3 Tali circostanze inducono ad escludere l'integrazione di un accordo di contrattazione decentrata immediatamente efficace, dovendosi convenire con la tesi sostenuta dall'opponente secondo cui l'efficacia dell'accordo è da intendersi subordinata, da una parte, alla verifica di compatibilità dei costi della contrattazione collettiva integrativa con i vincoli di bilancio e, dall'altra, alla sottoscrizione definitiva dell'accordo.
Tale conclusione è avvalorata, oltre che dalle norme del C.C.R.L. sopra citate, anche dal tenore letterale degli artt. 40 bis e 40, comma 3-quinquies, del D.Lgs.
165/2001, dalla cui lettura emerge che la stipula del contratto è subordinata al controllo sulla compatibilità dei costi della contrattazione collettiva integrativa con i vincoli di bilancio annuali e che, in difetto di tale positiva valutazione, è fatto espresso divieto alle amministrazioni di sottoscrivere contratti integrativi.

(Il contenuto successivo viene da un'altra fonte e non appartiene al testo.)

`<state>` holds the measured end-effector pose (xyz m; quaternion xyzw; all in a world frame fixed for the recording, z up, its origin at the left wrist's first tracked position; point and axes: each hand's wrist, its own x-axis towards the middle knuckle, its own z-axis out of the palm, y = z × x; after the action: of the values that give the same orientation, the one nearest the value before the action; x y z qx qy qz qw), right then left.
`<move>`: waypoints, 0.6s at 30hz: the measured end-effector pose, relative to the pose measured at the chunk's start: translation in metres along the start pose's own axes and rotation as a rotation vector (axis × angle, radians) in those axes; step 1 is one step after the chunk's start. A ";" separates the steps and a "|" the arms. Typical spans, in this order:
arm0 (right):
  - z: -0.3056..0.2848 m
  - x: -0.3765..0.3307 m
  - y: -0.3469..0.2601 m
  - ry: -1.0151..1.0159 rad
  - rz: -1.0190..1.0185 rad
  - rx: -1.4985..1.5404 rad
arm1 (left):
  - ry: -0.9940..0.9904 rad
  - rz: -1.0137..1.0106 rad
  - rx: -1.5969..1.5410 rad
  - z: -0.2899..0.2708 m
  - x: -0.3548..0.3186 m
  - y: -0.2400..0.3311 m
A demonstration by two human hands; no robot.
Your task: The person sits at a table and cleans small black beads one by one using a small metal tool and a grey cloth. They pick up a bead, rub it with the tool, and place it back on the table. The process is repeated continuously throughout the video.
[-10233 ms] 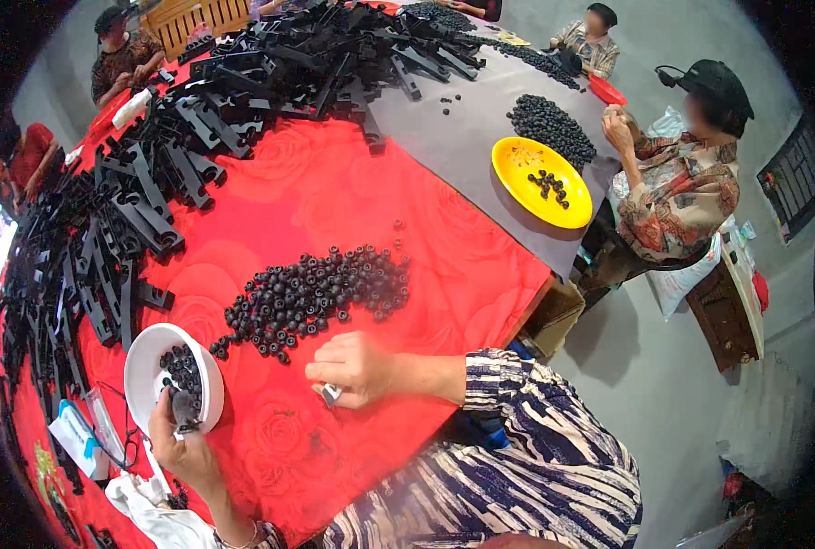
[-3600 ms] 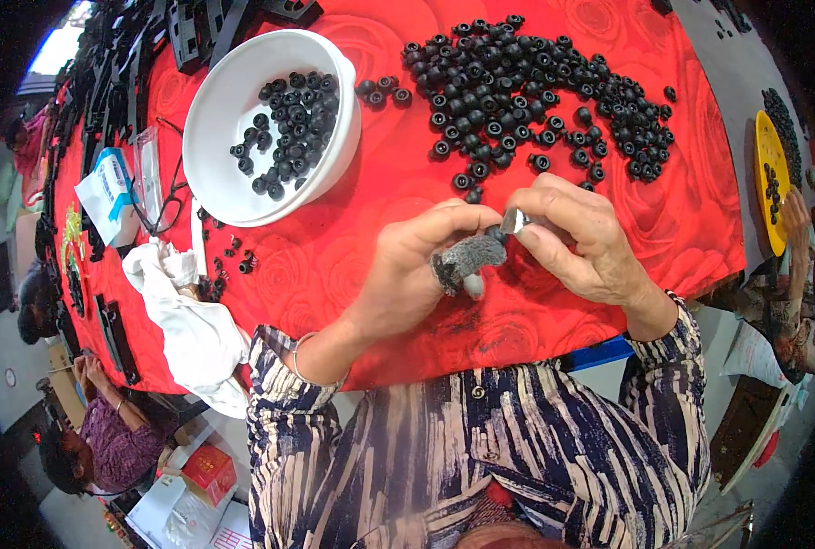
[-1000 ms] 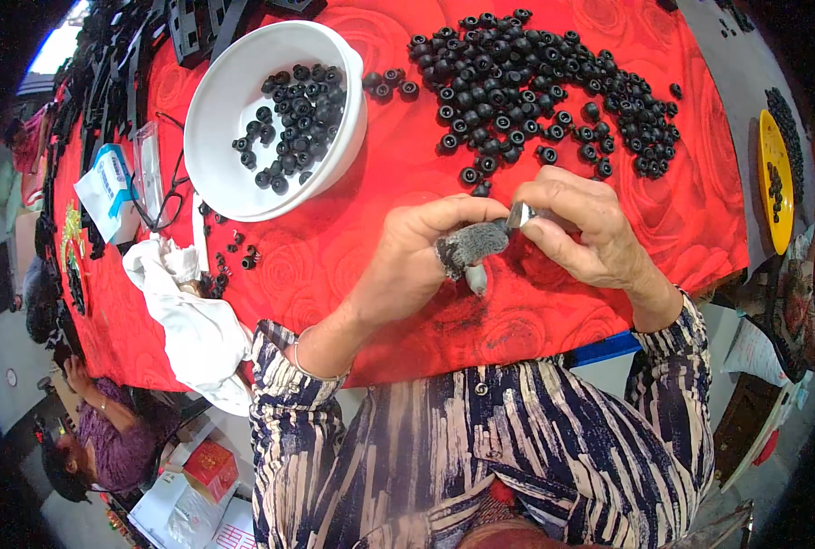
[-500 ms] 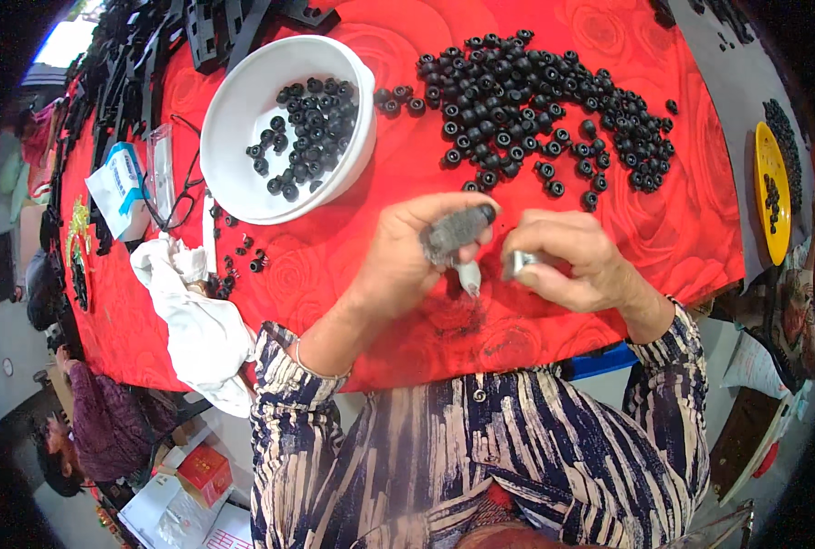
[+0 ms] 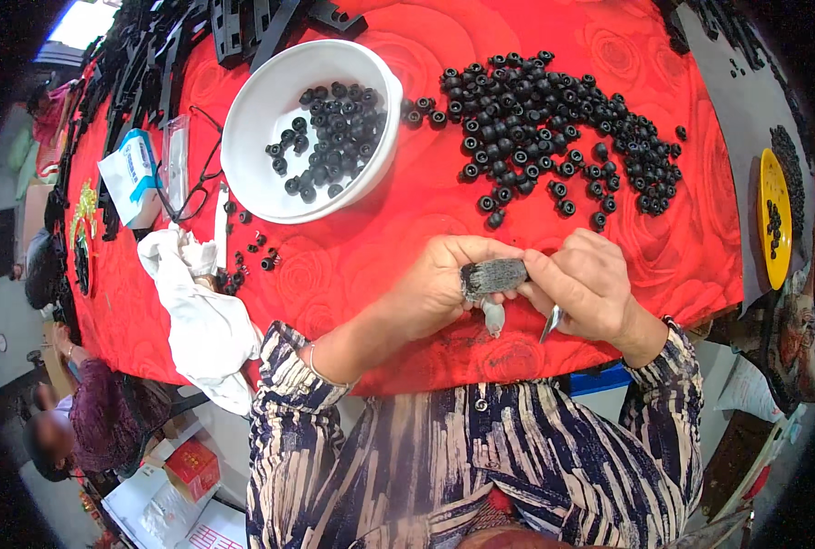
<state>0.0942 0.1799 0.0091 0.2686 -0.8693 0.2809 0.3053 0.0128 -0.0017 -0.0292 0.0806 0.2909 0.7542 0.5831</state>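
My left hand is closed in front of me, its fingertips meeting those of my right hand. A grey ribbed fabric cover seems to sit on its thumb, and a whitish cover on another finger below. Whatever the left fingers pinch is hidden by the right ones. My right hand is closed on a small metal blade that points down from its fingers. Beyond my hands, a large pile of small black round parts lies on the red tablecloth.
A white bowl with more black parts stands left of the pile. Eyeglasses, a blue-white packet, a white cloth and long black strips lie further left. A yellow tray is at the far right. Another person is at lower left.
My hands, apart before, have come together at the fingertips. The black round part that showed at my left fingertips is now out of sight. The whole view has shifted slightly.
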 end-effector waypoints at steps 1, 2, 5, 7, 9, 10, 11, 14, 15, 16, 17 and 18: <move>0.000 0.001 0.000 -0.018 -0.023 -0.017 | 0.003 0.017 0.029 -0.003 0.000 -0.002; -0.001 0.001 -0.001 -0.036 -0.048 -0.034 | 0.006 0.037 0.058 -0.005 0.000 -0.005; -0.006 0.003 -0.006 -0.034 -0.066 -0.035 | 0.001 -0.043 0.019 0.004 0.001 0.002; -0.003 0.004 -0.008 0.057 -0.012 -0.020 | 0.034 -0.079 0.062 0.013 0.001 0.009; -0.001 0.004 -0.008 0.087 0.045 0.042 | 0.049 -0.037 0.138 0.013 -0.003 0.012; -0.004 0.006 -0.009 0.065 0.100 0.079 | 0.060 0.031 0.236 0.017 -0.006 0.018; -0.004 0.005 -0.006 0.070 0.105 0.064 | 0.071 0.096 0.334 0.022 -0.011 0.027; 0.000 0.005 -0.003 0.083 0.126 0.014 | 0.171 0.629 0.839 0.033 -0.020 0.054; 0.001 0.006 -0.002 0.082 0.119 0.008 | 0.201 0.865 1.035 0.036 -0.021 0.064; 0.001 0.005 -0.002 0.078 0.110 -0.002 | 0.299 0.950 1.060 0.039 -0.025 0.074; 0.001 0.004 0.000 0.077 0.104 -0.002 | 0.405 1.029 1.089 0.040 -0.030 0.084; 0.001 0.004 0.002 0.092 0.098 -0.005 | 0.536 1.104 1.262 0.037 -0.033 0.095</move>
<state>0.0898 0.1798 0.0109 0.2116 -0.8671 0.3057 0.3315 -0.0394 -0.0336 0.0586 0.3371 0.7001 0.6204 -0.1063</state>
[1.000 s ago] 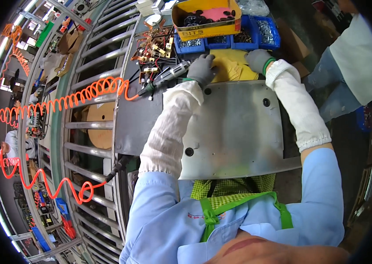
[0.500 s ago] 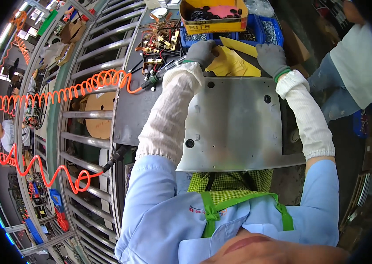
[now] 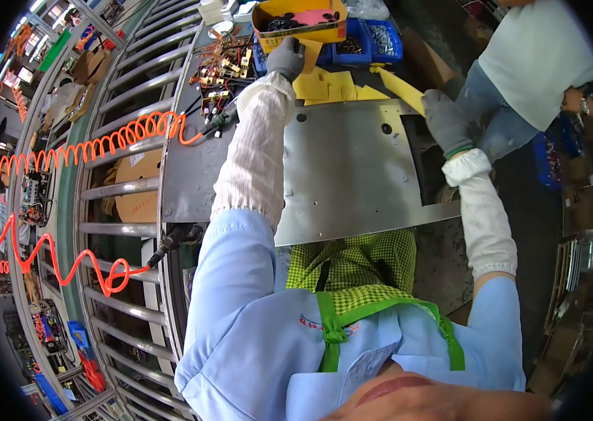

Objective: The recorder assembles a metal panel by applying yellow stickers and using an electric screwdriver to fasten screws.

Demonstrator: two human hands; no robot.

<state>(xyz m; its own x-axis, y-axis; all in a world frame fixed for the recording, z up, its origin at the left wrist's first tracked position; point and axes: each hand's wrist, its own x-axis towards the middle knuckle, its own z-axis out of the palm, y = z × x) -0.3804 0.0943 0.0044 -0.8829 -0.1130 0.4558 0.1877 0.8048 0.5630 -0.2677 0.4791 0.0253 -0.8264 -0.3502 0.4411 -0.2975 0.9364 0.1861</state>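
Note:
My left hand, in a grey glove, is up at the yellow parts box, its fingers closed on the edge of a small yellow sheet. At the right, my right hand, also gloved, grips the near end of a long yellow strip that slants up and left. More yellow sheets lie in a loose pile between the hands. In front of me a flat grey metal panel with holes and a black grommet covers the bench.
Blue bins of small metal parts stand behind the sheets. Wired brass-coloured parts are heaped at the far left, beside a power screwdriver on an orange coiled hose. A roller conveyor runs along the left. Another person is at the right.
My left hand has moved away from me to the yellow box with a sheet. My right hand has drawn back toward me, bringing the yellow strip over the panel's far right corner.

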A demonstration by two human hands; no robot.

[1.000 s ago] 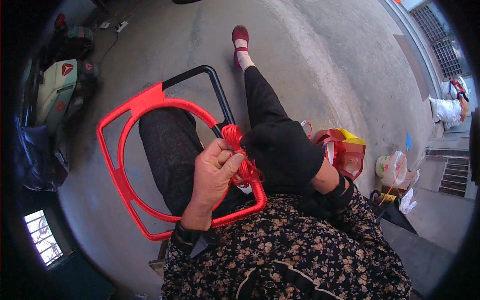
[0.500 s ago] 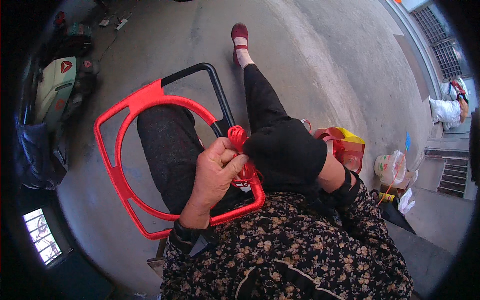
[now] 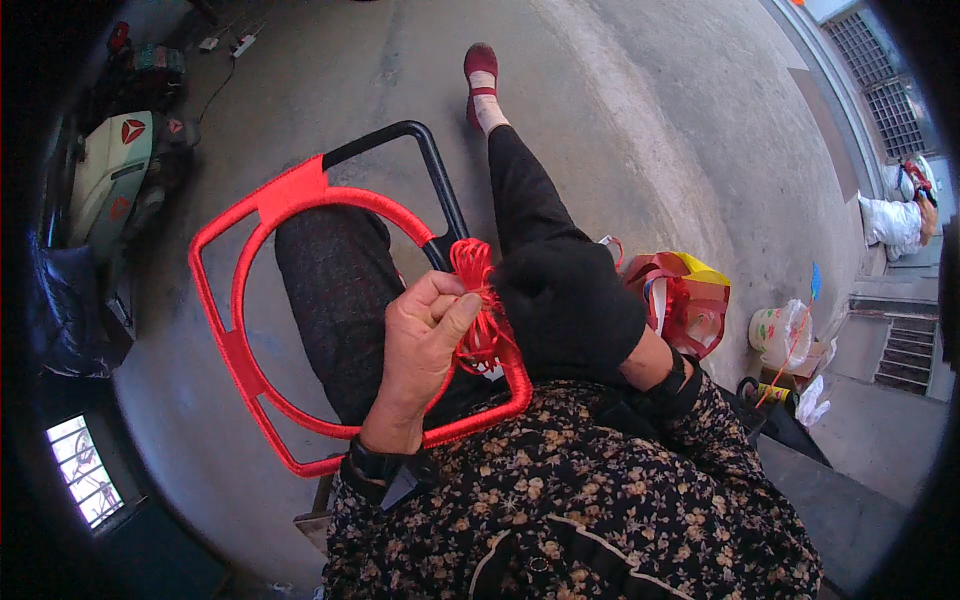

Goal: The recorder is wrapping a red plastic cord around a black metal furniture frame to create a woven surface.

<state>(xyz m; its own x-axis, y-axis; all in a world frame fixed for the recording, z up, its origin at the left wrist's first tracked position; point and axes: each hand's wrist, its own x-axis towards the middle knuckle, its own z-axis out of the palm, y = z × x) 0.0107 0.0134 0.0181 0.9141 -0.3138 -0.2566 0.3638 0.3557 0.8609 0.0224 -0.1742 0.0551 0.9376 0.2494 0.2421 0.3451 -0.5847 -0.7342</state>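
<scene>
My left hand (image 3: 420,350) pinches a looped hank of thin red cord (image 3: 482,338) between thumb and fingers. The hank's loops stand up above the fingertips, and strands hang below. Across my left thigh rests a squarish metal frame (image 3: 290,190) with a ring inside it. Red cord is wound tightly over most of the frame; its far right part is bare black. My right hand (image 3: 560,300) seems covered by a black glove, close to the right side of the hank. Its fingers blend into the dark trousers, so their grip is hidden.
By my right side stands a red and yellow bag (image 3: 690,300). Further right are a white bucket (image 3: 780,335) and a cardboard box (image 3: 812,362). A scooter (image 3: 110,180) is parked at left, with a power strip (image 3: 243,45) on the concrete floor beyond.
The hank's red loops show larger and more spread above my left fingers. My left hand has shifted slightly left, and my right forearm slightly left and down.
</scene>
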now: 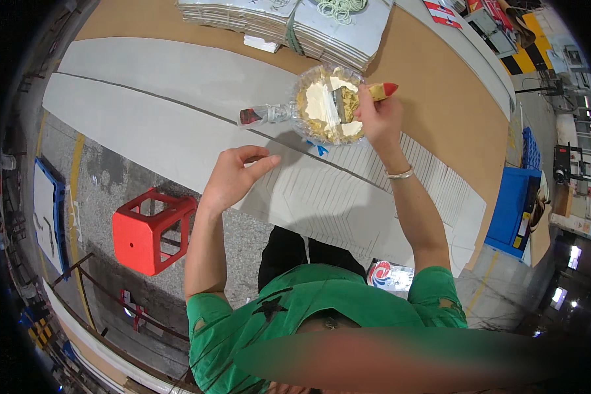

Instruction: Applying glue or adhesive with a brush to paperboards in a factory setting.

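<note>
A round pan lined with clear plastic holds a pale cream and yellowish paste. Its plastic-wrapped handle points left and ends in black and red. My right hand is closed on a brush with a wooden, red-ended handle. The brush's flat head is down in the pan, partly hidden by the paste and my fingers. My left hand hovers empty over the near grey-white board, below the pan handle, with thumb and forefinger apart.
A brown board lies under long grey-white sheets, some with rows of lines. At the far side sits a stack of flat cardboard with pale cord on top. A red stool stands left, a blue bin right.
</note>
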`<state>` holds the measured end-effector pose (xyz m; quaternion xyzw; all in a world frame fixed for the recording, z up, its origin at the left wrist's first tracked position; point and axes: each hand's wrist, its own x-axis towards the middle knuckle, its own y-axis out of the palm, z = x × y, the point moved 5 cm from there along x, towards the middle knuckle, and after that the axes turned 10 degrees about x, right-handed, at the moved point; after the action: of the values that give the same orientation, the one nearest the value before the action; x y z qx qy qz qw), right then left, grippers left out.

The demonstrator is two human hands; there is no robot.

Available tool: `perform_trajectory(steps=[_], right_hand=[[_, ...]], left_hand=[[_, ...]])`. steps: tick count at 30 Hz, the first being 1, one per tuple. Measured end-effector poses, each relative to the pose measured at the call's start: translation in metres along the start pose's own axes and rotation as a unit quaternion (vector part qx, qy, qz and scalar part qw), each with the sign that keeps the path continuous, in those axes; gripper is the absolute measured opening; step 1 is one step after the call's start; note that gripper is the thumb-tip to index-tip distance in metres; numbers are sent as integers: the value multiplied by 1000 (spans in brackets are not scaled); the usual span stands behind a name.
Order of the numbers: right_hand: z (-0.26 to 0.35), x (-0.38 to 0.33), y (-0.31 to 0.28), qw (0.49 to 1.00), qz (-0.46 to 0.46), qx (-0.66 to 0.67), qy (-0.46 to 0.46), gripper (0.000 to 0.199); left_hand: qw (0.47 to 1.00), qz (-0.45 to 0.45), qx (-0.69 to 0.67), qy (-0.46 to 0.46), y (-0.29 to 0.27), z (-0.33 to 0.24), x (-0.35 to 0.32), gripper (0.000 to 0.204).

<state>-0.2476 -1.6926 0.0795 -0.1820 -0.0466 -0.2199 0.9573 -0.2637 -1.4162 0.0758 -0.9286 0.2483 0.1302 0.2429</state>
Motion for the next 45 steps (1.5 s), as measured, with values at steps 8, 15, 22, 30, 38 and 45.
perform_trajectory(steps=[8,15,22,30,38,45], right_hand=[[11,9,-15,961,-29,259,90,25],[-40,7,-34,924,-106,346,121,23],[-34,-14,-97,880,-220,401,124,19],[-44,-67,-160,742,-321,570,147,22],[-9,-121,-231,740,-377,554,48,29],[-18,-238,-346,780,-461,423,-1,25]], left_hand=[[991,-106,-19,76,-14,-10,29,30],[885,-90,424,169,3,-26,92,33],[829,66,549,86,27,-6,135,27],[853,31,511,101,18,-46,100,25],[824,69,526,200,112,-120,75,26],[777,207,509,306,276,-154,47,29]])
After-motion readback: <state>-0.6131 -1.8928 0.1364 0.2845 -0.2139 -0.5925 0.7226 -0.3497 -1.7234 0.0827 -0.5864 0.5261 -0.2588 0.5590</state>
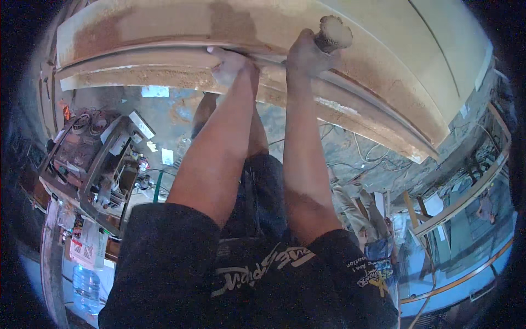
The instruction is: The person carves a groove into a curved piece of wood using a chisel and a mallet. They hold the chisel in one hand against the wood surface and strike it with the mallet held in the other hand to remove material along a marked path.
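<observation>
Across the top of the view, a large pale wooden panel [383,60] with a moulded, dust-covered lower edge is spread, bending with the lens from upper left to right. Below the panel, a cluttered floor [175,109] of dust, scraps and loose cables is seen. Left of and below the panel, a dark metal machine [93,164] with dials and levers is placed, and a clear plastic water bottle [85,285] is stood lower still, near papers. Both bare forearms are raised from dark sleeves toward the panel's moulded edge. The left hand [233,66] is pressed flat against that edge, fingers laid along the groove; its grip is not closed on anything that can be made out. The right hand [307,55] is closed in a fist around a short, dust-caked wooden tool handle [334,33], whose rounded end is shown above the fist, held against the panel just beside the left hand.
</observation>
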### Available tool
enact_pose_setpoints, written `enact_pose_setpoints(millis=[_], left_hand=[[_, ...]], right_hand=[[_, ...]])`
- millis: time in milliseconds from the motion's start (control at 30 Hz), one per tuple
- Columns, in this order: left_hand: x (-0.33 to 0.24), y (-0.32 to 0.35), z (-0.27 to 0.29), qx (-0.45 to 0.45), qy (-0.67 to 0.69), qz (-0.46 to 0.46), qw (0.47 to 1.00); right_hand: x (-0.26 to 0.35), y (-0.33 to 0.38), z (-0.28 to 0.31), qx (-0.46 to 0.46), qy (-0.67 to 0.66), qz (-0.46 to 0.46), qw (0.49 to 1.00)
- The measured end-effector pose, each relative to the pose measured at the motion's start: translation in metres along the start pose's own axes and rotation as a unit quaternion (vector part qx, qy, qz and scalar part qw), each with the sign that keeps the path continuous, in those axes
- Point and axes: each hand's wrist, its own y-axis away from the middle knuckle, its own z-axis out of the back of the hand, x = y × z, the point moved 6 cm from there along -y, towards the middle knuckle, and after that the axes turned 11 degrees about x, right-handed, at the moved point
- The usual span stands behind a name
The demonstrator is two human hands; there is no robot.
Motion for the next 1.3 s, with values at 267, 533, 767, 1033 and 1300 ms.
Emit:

Accordi che, in ogni caso, sono da ritenersi effetti da radicale nullità con obbligo da parte dell'amministrazione di recupero delle somme indebitamente erogate.
Pertanto, in difetto della sottoscrizione definitiva dell'accordo e in assenza di una certificazione di compatibilità con gli strumenti di programmazione finanziari e di spesa, non appare configurabile in capo all'amministrazione regionale alcuna obbligazione nei confronti del lavoratore;
nell'impiego pubblico contrattualizzato, infatti, il datore di lavoro è tenuto ad assicurare il rispetto della legge e, conseguentemente, non può dare esecuzione ad atti nulli né assumere obbligazioni che contrastino con la disciplina del rapporto dettata dal legislatore e dalla contrattazione collettiva.
3. Conclusioni e spese di lite.
Alla luce di quanto precede, il decreto ingiuntivo opposto deve essere revocato.
Le spese di lite, stante la complessità delle questioni affrontate, possono essere compensate integralmente.
P.Q.M.
Il Tribunale di Gela, in funzione di Giudice del Lavoro, disattesa ogni ulteriore domanda, eccezione e difesa, definitivamente pronunciando nel procedimento in epigrafe indicato, così statuisce: accoglie il ricorso;
revoca, per l'effetto, il decreto ingiuntivo opposto;
4 compensa integralmente le spese di lite.